Please copy exactly the lines from the top of the data through the line containing "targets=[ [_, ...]", and nothing else.
□ □ □ □ □
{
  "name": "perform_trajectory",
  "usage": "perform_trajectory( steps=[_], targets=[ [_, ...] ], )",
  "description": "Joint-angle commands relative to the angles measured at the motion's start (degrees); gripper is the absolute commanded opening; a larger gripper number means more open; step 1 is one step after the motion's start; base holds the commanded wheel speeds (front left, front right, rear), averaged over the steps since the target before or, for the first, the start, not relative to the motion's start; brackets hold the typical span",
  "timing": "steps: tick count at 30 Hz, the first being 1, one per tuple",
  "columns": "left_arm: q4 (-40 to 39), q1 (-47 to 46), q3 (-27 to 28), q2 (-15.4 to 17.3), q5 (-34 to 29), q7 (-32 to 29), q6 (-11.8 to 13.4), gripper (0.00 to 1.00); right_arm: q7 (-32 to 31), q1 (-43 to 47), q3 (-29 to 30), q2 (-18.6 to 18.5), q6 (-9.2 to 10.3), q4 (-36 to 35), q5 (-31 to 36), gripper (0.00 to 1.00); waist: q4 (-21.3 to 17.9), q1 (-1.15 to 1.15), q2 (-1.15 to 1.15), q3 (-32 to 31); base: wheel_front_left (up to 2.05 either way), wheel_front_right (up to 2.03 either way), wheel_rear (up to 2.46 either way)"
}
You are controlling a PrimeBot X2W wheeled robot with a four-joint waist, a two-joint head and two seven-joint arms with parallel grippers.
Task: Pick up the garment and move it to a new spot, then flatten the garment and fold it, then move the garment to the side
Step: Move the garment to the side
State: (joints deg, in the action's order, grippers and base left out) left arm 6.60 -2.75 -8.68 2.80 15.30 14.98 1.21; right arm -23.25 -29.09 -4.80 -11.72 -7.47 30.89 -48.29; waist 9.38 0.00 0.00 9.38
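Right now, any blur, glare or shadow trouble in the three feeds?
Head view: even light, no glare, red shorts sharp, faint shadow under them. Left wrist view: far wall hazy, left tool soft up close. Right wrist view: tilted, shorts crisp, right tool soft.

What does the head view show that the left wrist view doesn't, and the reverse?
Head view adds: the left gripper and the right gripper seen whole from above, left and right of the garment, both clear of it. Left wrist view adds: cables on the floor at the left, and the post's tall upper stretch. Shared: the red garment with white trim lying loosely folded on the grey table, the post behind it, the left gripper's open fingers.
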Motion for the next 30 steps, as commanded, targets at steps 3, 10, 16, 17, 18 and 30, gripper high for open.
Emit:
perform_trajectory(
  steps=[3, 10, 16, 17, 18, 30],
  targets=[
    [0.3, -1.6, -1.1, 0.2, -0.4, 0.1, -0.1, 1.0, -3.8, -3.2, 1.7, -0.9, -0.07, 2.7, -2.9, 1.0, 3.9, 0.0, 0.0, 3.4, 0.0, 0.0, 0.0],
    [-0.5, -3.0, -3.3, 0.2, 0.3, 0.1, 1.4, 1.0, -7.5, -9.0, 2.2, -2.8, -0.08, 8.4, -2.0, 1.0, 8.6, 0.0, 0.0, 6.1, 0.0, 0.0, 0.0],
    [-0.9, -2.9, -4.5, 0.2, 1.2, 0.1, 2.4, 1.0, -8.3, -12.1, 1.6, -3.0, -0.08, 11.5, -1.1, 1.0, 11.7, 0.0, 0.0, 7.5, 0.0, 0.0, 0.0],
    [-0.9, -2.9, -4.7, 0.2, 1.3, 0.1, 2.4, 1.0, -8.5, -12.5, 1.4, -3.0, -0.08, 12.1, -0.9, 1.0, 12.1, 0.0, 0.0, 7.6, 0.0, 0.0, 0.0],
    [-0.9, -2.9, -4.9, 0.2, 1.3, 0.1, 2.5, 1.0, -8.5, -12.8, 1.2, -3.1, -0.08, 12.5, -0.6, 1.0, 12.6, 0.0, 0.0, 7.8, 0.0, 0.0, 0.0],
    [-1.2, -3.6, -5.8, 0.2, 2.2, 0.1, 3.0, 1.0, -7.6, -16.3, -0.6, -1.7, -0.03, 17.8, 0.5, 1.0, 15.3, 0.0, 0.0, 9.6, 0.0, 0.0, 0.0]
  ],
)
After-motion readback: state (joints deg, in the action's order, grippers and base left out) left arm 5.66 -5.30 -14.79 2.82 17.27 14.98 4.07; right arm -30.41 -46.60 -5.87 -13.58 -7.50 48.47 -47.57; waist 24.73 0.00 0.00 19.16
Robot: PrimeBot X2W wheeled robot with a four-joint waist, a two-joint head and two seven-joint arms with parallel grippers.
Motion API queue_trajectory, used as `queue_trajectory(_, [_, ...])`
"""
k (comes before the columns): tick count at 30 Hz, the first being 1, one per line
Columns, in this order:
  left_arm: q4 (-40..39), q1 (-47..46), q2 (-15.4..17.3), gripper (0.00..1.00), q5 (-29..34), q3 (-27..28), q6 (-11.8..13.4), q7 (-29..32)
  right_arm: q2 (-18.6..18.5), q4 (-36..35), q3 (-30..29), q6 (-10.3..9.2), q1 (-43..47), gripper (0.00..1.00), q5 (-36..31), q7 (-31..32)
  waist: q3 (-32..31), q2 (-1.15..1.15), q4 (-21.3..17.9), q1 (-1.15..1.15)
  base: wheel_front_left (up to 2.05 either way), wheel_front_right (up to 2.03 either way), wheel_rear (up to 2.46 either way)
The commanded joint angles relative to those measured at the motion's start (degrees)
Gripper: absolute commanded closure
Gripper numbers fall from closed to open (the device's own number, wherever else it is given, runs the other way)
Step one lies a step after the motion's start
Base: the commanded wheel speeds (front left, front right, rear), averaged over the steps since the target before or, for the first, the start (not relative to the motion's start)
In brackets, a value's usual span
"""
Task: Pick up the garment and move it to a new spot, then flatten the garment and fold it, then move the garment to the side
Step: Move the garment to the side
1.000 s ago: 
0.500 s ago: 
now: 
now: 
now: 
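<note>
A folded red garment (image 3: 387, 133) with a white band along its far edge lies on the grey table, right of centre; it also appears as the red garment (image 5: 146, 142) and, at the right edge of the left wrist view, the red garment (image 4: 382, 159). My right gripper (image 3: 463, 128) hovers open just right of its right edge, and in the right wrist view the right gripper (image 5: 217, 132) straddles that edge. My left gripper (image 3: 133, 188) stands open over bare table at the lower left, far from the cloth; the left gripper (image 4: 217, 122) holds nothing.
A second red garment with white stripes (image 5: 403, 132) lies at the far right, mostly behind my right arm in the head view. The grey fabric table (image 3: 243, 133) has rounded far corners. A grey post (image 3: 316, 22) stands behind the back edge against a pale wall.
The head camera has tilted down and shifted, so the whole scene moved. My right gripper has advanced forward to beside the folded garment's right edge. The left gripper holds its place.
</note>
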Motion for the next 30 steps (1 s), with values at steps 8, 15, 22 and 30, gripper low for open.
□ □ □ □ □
» **Response to the exercise**:
{
  "name": "perform_trajectory",
  "usage": "perform_trajectory( steps=[_], targets=[ [_, ...] ], )",

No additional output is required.